The result is the push to create new multilateral institutions and legal instruments, such as the global land-mines treaty, the Kyoto Protocol to fight global warming, and the Rome Statute to create the International Criminal Court (ICC) that will ultimately bind the United States and constrain its powers even if Washington fails to ratify them through its democratic institutions, neo-conservatives say.

”Thus used, international law portends breathtaking derogations of sovereignty, self-determination, and democracy,” according to a recent article by Andrew McCarthy of the Foundation for the Defence of Democracies. ”Its proponents couch their impositions in the loftiest of inspirational rhetoric, cleverly casting naysayers as the enemies of justice and human dignity. But this is a wolf in sheep’s clothing.

”For the sake of our security and authority to forge our own national destiny,” according to McCarthy, ”we must begin to push back.”
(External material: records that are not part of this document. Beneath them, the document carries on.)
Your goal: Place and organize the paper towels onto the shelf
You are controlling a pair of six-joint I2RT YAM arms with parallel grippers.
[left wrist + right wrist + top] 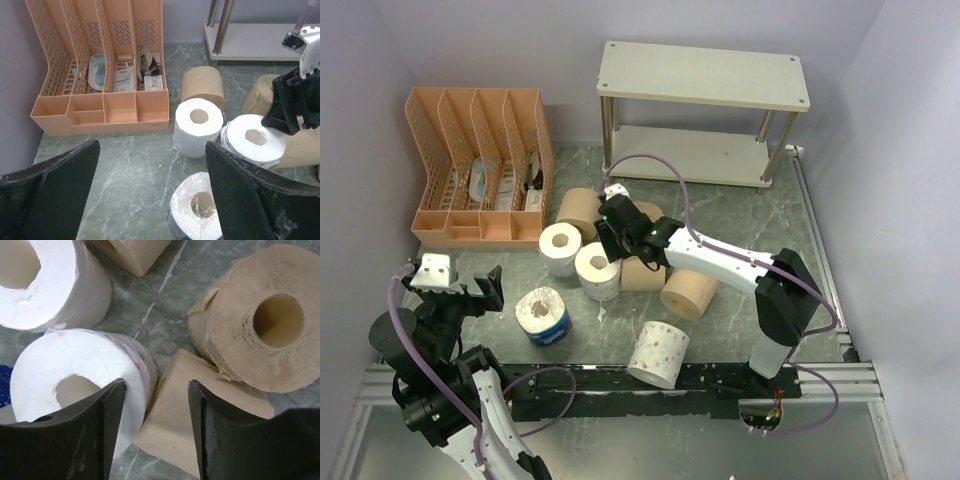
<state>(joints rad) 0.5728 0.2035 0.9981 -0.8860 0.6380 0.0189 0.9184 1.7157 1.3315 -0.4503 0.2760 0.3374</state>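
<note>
The shelf [705,75] stands at the back right with both boards bare; its lower board shows in the left wrist view [260,40]. Several paper towels lie mid-table: tan rolls [580,210] [688,292], white rolls [560,248] [597,270], a blue-wrapped roll [542,315] and a speckled white roll [658,353]. My right gripper [615,235] is open and low over the cluster. In the right wrist view [157,410] it straddles the seam between a white roll [75,370] and a tan roll lying on its side [180,415]. My left gripper [455,290] is open and empty, left of the blue-wrapped roll [197,210].
An orange mesh file organizer [480,165] with small items stands at the back left. Grey walls close in the left, back and right sides. A metal rail [620,385] runs along the near edge by the arm bases.
</note>
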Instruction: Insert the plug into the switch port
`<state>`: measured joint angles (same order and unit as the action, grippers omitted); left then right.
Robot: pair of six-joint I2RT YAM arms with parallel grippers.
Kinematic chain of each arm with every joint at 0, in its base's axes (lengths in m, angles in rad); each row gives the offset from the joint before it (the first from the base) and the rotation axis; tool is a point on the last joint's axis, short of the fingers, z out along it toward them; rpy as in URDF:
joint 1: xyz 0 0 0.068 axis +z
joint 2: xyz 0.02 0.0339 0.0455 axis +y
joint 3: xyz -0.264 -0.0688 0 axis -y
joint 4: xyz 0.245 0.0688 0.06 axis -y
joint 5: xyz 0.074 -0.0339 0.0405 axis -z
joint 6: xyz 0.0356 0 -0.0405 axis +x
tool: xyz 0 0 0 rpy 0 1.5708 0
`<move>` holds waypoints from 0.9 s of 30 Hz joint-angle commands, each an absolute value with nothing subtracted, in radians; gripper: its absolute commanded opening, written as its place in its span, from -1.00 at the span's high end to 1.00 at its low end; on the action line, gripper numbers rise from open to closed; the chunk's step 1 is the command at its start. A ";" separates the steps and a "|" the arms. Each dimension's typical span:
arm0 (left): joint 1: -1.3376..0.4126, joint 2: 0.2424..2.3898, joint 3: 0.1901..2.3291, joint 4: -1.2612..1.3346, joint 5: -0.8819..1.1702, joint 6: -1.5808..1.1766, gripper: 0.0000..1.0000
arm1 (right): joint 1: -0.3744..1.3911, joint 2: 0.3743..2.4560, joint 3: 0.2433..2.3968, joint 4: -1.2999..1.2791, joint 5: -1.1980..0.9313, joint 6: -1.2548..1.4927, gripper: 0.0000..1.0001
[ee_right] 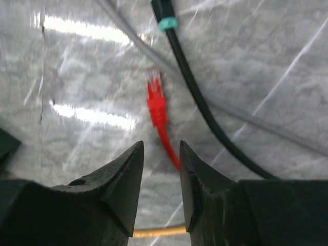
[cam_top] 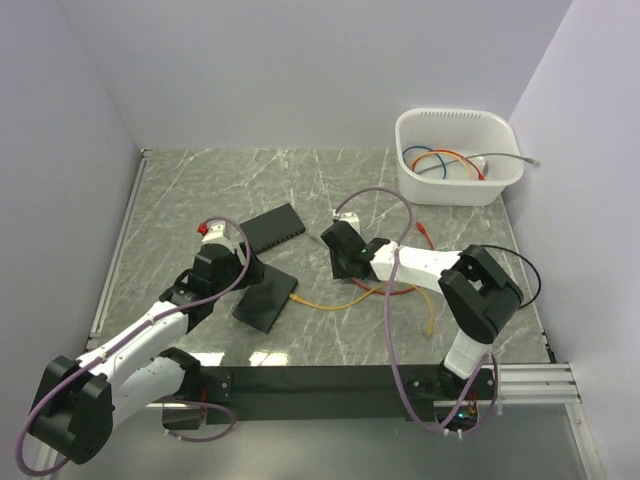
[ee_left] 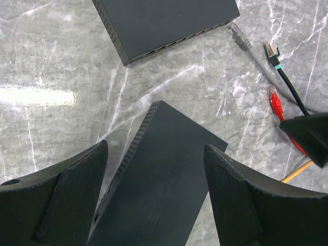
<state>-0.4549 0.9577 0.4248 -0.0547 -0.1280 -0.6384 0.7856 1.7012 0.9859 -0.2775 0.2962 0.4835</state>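
Observation:
Two black switches lie on the marble table: a near one [cam_top: 266, 296] and a far one [cam_top: 275, 226]. In the left wrist view my left gripper [ee_left: 155, 148] is open, its jaws on either side of the near switch [ee_left: 159, 179], just above it. The far switch [ee_left: 164, 23] shows its port row. My right gripper [ee_right: 160, 144] is open and low over the red cable; the red plug [ee_right: 155, 100] lies just ahead of its fingertips, pointing away. The cable runs between the jaws, untouched. In the top view the right gripper [cam_top: 338, 258] hides that plug.
A grey plug [ee_left: 240, 37] and a black plug with a teal band [ee_left: 271, 54] lie near the far switch's corner. An orange cable [cam_top: 340, 300] runs across the table. A white basin [cam_top: 505, 175] with more cables stands at the back right.

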 commanded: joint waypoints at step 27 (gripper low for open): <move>-0.454 0.937 0.419 -0.008 -0.118 -0.617 -0.61 | 0.735 1.723 0.968 -0.094 0.183 0.417 1.00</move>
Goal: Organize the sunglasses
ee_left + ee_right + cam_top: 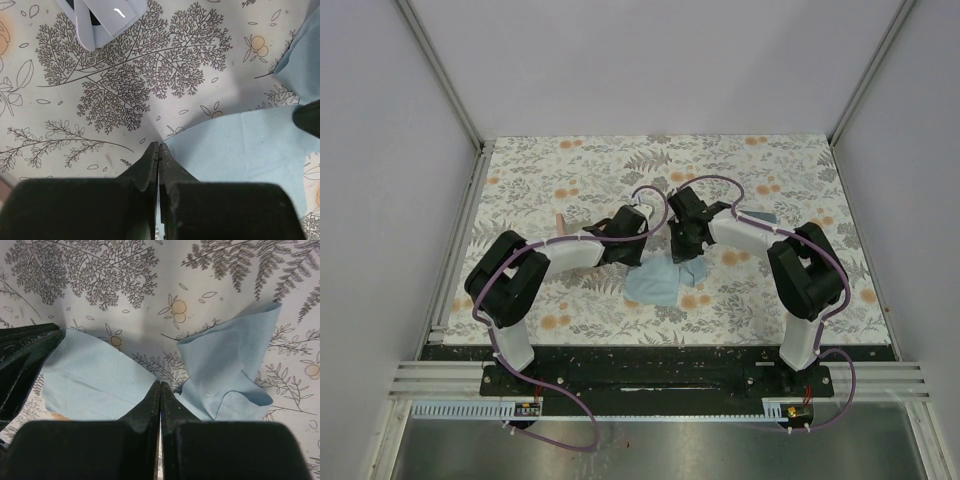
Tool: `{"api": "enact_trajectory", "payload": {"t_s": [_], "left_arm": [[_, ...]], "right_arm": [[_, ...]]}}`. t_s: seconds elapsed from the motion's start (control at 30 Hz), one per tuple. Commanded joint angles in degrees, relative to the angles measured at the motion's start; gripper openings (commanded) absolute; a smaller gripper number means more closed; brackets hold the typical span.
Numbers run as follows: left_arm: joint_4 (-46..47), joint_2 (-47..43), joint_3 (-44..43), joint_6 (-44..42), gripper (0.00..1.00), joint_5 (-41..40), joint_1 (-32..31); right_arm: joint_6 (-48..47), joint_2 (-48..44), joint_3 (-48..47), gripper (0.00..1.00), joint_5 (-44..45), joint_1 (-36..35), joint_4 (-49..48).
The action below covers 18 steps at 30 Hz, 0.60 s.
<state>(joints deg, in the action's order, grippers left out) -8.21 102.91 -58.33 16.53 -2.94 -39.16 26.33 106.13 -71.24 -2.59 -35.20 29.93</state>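
Observation:
No dark-framed sunglasses show in any view. A glossy white object with a dark part [102,20] lies at the top edge of the left wrist view and looks like the white-framed sunglasses. My left gripper [158,145] is shut, its tips at the corner of a light blue cloth [240,145]; I cannot tell whether it pinches it. My right gripper [160,384] is shut, with its tips low between that cloth [90,380] and a second, folded-up light blue cloth [232,370]. In the top view both grippers [630,250] [682,245] meet over the cloths [655,285].
The end of a pink case [560,222] shows behind the left arm. A grey-blue case [757,216] lies behind the right forearm. The left gripper's fingers [22,357] show at the left of the right wrist view. The table has a floral cover [570,170].

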Motion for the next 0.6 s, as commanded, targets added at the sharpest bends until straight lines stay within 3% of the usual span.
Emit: {"api": "enact_trajectory", "payload": {"t_s": [0.0,0.57], "left_arm": [[-5.5,1.85,-2.84,-0.54,0.0,1.1,1.45],[-1.55,0.71,-5.48,-0.98,0.0,1.54,1.98]], "right_arm": [[-1.28,0.57,-2.67,0.0,0.04,1.8,0.48],[-2.6,1.62,-6.01,0.0,-0.13,2.42,1.53]]}}
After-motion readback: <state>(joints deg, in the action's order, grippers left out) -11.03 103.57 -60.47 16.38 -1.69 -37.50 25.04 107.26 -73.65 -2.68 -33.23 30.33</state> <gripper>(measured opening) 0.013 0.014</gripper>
In addition to the NGOWatch Web site, ”pushing back” also has included orchestrated attacks over the last two years on major NGO funders, such as the Ford Foundation and George Soros’s Open Society Institute; a constant questioning by the Journal, the Review, and other right-wing media and commentators of the political leanings of NGO leaders; occasional attacks by senior administration officials; threats of investigative hearings in Congress; and the nomination of John Bolton as U.N. ambassador, a perch from which he can be expected to try to reduce the influence of NGOs he believes are pursuing a ”globalist” agenda.